Microanalysis was performed by Columbia Analytics (formerly Desert Analytics) in Tucson, AZ. Samples (100 mg) for elemental analysis were prepared by lyophilizing the desired nanoparticle-containing solution, which were further dried for 4 h at 25°C under vacuum prior to analysis.

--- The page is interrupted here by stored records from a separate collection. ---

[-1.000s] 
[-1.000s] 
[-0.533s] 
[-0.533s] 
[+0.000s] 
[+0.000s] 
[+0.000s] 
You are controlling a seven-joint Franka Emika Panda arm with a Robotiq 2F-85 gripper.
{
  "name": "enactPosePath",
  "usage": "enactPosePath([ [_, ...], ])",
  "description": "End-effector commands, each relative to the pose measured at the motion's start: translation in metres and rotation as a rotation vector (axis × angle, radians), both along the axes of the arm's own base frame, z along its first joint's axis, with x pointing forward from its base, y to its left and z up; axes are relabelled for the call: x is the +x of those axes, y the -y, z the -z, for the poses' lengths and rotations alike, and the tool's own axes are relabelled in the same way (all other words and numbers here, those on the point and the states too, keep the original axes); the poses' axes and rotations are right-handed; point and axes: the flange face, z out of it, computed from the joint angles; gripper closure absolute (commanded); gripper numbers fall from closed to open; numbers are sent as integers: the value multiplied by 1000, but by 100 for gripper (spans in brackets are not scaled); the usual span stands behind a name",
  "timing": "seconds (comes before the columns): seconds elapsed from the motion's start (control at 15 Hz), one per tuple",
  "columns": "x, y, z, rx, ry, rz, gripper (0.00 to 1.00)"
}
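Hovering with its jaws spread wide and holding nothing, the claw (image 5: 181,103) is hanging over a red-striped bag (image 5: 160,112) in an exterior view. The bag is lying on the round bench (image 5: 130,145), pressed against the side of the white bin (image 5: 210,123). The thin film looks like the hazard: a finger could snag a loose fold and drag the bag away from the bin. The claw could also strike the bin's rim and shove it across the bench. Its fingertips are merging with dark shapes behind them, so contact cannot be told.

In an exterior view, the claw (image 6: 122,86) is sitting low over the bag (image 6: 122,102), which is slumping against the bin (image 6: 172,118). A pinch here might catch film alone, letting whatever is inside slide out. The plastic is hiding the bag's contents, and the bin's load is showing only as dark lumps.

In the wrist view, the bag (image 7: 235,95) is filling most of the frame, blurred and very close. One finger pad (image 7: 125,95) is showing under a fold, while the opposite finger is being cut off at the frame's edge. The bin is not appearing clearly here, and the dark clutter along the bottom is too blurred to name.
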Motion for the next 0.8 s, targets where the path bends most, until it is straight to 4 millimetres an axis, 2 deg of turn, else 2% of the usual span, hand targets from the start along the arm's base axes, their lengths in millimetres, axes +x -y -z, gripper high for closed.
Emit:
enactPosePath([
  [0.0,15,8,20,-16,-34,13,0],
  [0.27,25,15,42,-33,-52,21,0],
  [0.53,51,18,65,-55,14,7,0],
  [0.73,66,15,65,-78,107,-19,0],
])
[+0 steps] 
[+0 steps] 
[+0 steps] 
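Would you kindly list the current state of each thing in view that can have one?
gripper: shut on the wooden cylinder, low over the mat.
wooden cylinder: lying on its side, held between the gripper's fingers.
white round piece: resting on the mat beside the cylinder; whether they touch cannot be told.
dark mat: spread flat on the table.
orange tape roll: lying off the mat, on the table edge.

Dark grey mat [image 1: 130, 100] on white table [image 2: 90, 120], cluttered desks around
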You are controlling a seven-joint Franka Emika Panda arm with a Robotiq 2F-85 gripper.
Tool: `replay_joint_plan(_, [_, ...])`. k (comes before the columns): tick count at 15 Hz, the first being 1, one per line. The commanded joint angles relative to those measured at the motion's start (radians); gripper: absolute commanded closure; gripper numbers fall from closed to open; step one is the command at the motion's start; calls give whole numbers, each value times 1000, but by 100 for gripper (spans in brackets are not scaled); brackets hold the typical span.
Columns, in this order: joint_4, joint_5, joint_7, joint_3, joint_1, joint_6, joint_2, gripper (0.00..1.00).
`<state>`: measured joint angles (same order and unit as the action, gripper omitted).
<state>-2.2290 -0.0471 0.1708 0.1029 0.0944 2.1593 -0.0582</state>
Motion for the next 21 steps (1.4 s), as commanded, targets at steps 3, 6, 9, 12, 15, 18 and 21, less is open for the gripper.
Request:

Cell viability measurements
HeLa cells were purchased from ATCC (cat. # CCL-2), and maintained in Eagle's Minimum Essential Medium (ATCC, cat. # 30-2003) with 10% FBS (Thermo Scientific HyClone, South Logan, UT, USA). Five thousand cells per well seeded on 96-well plates and incubated overnight at 37°C (5% CO2). The desired particle amounts were added to the wells and the plates were incubated for an additional 48 h at 37°C (5% CO2). After the incubation, cell viability was evaluated with the MTT reagent. Media was removed each well and replaced with fresh media containing 1 mg/mL MTT. The cells were incubated for 4 h at 37°C (5% CO2) after which time the media was removed and replaced with DMSO. Light absorption was measured on a Synergy 2 multi-mode microplate reader (BioTek, Winooski, VT, USA). The viability of the cells exposed to particles was expressed as a percentage of the viability of cells grown in the absence of particles on the same plate.